Steiner Aleksandra, Abbas Kausar, Brzyski Damian, Pączek Kewin, Randolph Timothy W, Goñi Joaquín, Harezlak Jaroslaw
Department of Mathematics, Institute of Mathematics, University of Wroclaw, Wroclaw, Poland.
Purdue Institute for Integrative Neuroscience, Purdue University, West Lafayette, IN, United States.
Front Neurosci. 2022 Sep 28;16:957282. doi: 10.3389/fnins.2022.957282. eCollection 2022.
Studying the association of the brain's structure and function with neurocognitive outcomes requires a comprehensive analysis that combines different sources of information from a number of brain-imaging modalities. Recently developed regularization methods provide a novel approach using information about brain structure to improve the estimation of coefficients in the linear regression models. Our proposed method, which is a special case of the Tikhonov regularization, incorporates structural connectivity derived with Diffusion Weighted Imaging and cortical distance information in the penalty term. Corresponding to previously developed methods that inform the estimation of the regression coefficients, we incorporate additional information a Laplacian matrix based on the proximity measure on the cortical surface. Our contribution consists of constructing a principled formulation of the penalty term and testing the performance of the proposed approach extensive simulation studies and a brain-imaging application. The penalty term is constructed as a weighted combination of structural connectivity and proximity between cortical areas. Simulation studies mimic the real brain-imaging settings. We apply our approach to the study of data collected in the Human Connectome Project, where the cortical properties of the left hemisphere are found to be associated with vocabulary comprehension.
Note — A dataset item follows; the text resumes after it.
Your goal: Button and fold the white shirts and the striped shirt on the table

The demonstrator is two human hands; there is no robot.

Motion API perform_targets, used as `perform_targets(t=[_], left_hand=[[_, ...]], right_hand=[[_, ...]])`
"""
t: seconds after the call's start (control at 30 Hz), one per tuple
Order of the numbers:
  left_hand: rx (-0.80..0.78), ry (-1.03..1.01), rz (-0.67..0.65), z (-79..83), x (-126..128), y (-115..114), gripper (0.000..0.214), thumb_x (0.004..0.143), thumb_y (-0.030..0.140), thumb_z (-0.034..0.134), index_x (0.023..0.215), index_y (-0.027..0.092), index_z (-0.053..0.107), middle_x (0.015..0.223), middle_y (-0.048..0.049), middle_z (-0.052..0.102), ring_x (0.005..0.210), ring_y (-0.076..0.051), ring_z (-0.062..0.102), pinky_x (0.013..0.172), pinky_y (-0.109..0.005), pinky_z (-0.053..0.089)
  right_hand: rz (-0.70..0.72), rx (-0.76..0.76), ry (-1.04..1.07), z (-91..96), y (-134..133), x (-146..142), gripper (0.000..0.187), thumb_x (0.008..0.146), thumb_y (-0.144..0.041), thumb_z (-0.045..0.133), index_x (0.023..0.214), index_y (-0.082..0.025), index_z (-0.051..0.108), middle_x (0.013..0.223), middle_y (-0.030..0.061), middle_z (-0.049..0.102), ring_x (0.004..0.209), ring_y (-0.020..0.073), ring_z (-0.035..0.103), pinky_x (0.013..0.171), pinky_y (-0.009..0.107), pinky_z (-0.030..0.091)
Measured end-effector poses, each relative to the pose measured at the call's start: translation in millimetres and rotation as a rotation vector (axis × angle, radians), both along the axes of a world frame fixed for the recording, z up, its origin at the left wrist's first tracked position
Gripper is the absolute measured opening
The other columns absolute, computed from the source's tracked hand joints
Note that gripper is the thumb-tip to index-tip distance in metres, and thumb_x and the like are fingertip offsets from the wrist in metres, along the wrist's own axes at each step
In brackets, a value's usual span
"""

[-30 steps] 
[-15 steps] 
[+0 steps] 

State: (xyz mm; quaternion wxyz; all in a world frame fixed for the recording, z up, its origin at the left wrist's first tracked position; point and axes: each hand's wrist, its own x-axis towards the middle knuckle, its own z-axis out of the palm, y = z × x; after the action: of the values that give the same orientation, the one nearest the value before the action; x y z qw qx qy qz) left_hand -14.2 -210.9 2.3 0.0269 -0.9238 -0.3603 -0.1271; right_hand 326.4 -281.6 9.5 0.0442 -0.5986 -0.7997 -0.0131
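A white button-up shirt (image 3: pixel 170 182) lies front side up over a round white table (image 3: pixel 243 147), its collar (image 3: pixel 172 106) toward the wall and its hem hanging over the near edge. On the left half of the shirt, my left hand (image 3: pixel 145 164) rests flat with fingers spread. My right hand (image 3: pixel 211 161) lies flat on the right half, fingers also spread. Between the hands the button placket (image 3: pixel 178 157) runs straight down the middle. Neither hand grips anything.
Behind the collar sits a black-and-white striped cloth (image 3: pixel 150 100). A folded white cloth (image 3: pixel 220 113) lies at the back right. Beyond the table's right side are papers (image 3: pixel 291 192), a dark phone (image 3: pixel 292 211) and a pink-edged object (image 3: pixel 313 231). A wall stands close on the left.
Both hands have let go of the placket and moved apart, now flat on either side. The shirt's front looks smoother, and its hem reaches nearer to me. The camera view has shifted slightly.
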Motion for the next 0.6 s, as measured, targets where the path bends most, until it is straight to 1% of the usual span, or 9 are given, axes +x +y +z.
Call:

研究大脑结构和功能与神经认知结果之间的关联需要进行全面分析,这种分析要结合来自多种脑成像模态的不同信息源。最近开发的正则化方法提供了一种新颖的途径,即利用大脑结构信息来改进线性回归模型中系数的估计。我们提出的方法是蒂霍诺夫正则化的一种特殊情况,它在惩罚项中纳入了通过扩散加权成像得出的结构连通性和皮质距离信息。与之前用于指导回归系数估计的方法相对应,我们纳入了额外信息——基于皮质表面邻近度测量的拉普拉斯矩阵。我们的贡献包括构建惩罚项的合理公式,并通过广泛的模拟研究和脑成像应用来测试所提出方法的性能。惩罚项被构建为结构连通性与皮质区域之间邻近度的加权组合。模拟研究模拟了真实的脑成像设置。我们将我们的方法应用于人类连接体项目收集的数据研究中,发现左半球的皮质特性与词汇理解相关。